それなら、この四人で今日をもっと満喫したい、という気分になる。
「ほんなら、『大和ミュージアム』もついでに行く? リニューアルオープンしたらしいじゃん」
俺がそう提案すると、尾崎から質問が返ってきた。
「生徒手帳持ってきとる?」
「生徒手帳? 持ってきてないけど、なんで」
「あそこねえ、呉市の高校生は無料なんよね」
「そうなんか」
「ちょっと前にワシ、行ったわ。三階がけっこう変わっとった。いろんな種類の双眼鏡があったりして、面白かったで」
「行ったばっかりか。じゃあまた今度にするか。生徒手帳持って」
「船組み立てるゲームがあったで。勝負しようや、勝負」
また次があるのか、と少し楽しくなってくる。
そんなふうにワイワイと話をしながら歩いていたのだが、木下が俺の横にそっと立ち、ひそひそと耳打ちしてきた。
「ワシのせいじゃないで?」
その言葉に苦笑が漏れた。尾崎と木下が尾行しようとしていたことについてだろう。
まあ、予想はつく。たぶん俺の様子がおかしいのに気付いた尾崎が、今日がそのショートステイの日だということで、二人を張ろう、と言い出したのだろう。そして、木下はそれに付き合わされたのだろう。
そのとき、あ、と思いつく。
もしかしたら尾崎が木下と二人で出掛けたくて、理由をつけて引っ張り出したのかもしれないな。その可能性については、木下には教えてやらないが。

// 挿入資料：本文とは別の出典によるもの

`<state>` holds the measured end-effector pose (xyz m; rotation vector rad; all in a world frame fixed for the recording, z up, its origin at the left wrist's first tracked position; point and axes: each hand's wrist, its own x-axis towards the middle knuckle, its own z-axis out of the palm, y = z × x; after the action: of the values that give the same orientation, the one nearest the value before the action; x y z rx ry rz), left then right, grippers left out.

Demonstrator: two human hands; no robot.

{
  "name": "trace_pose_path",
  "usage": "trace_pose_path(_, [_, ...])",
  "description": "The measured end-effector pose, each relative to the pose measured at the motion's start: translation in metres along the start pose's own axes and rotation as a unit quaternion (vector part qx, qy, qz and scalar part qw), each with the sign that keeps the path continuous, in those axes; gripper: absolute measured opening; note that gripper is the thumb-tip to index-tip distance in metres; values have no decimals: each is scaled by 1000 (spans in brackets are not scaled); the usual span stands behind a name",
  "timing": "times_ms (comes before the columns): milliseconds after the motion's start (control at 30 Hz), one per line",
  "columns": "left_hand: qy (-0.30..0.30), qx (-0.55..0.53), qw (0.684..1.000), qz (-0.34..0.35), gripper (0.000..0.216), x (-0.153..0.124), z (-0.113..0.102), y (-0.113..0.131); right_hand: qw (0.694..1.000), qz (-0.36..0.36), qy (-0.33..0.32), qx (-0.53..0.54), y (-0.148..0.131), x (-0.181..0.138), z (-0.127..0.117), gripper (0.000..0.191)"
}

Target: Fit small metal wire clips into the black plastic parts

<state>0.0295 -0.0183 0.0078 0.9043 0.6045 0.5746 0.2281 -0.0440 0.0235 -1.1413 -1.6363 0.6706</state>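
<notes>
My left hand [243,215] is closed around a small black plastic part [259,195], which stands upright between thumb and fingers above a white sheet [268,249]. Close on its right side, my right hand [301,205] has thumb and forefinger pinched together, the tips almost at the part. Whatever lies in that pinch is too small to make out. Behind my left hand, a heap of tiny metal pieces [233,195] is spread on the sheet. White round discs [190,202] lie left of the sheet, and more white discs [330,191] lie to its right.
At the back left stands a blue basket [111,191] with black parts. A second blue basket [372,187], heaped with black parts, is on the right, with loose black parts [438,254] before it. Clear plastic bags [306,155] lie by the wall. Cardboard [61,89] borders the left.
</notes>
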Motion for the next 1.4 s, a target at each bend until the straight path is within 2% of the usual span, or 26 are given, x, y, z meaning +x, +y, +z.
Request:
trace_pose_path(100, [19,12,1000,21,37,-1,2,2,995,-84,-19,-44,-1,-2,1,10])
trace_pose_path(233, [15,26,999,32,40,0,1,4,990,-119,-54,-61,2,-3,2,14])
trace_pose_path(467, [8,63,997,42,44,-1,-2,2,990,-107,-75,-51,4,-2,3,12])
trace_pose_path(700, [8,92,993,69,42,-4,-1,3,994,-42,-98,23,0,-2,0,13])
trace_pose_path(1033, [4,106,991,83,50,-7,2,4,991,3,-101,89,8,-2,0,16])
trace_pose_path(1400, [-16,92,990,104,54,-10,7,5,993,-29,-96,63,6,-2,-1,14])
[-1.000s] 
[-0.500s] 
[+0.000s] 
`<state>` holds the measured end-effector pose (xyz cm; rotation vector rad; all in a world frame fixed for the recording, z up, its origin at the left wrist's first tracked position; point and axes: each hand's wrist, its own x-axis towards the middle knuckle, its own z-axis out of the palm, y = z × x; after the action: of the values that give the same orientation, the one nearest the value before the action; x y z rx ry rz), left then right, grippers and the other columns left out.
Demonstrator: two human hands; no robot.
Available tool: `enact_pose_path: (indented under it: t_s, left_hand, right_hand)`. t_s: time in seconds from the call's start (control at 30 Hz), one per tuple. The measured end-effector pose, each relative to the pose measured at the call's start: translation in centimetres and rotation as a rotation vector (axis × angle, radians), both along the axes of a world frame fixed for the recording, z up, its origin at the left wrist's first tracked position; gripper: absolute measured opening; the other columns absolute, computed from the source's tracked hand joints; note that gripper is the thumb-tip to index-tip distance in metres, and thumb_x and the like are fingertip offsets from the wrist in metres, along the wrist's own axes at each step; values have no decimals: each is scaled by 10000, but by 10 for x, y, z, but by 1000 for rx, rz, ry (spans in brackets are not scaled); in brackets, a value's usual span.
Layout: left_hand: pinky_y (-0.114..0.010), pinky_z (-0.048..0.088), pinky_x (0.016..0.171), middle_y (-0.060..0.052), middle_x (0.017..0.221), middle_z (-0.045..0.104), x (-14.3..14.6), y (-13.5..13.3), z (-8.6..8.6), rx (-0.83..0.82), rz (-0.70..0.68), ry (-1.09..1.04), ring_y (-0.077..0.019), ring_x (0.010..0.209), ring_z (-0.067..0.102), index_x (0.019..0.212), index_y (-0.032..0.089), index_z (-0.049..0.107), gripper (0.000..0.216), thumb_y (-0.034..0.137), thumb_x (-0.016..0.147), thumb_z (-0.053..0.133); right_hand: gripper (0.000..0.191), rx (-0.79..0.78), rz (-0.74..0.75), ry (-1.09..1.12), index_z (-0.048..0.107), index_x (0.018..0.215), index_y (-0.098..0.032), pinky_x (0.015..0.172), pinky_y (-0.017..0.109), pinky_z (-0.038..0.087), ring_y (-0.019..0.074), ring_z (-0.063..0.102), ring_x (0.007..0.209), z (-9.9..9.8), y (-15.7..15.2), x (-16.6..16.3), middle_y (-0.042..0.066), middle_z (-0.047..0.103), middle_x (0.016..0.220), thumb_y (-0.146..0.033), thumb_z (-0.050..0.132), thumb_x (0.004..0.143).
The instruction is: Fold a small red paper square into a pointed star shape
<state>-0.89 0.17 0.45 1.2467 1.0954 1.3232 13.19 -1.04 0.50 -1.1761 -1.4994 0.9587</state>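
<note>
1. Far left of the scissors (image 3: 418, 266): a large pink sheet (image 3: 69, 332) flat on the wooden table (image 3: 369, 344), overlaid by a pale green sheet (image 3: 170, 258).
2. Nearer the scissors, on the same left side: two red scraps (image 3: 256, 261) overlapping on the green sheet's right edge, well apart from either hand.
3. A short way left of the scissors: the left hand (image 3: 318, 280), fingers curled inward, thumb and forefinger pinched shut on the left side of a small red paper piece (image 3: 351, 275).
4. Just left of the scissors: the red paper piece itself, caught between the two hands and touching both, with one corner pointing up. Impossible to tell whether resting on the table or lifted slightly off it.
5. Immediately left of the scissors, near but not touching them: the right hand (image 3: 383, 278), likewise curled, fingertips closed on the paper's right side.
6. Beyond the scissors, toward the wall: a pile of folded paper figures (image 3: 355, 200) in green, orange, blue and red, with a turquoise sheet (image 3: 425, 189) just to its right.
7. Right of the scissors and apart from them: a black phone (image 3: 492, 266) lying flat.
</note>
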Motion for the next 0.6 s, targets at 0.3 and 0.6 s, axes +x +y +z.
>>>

「わかっとるよ。でも、四人のほうが楽しいし、二人じゃなにをしゃべってええかわからんかったけえ、良かった」
そう返すと、木下はほっとしたように胸を撫で下ろした。
実際、どこに行けばいいのか、とか、なにを食べたらいいのか、とか、いろいろ考えてはいたけれど、一番いい答えを四人で出せるような気がする。
なにより川内が楽しそうだ。それはそれで、ちょっと複雑な気持ちになるけれど。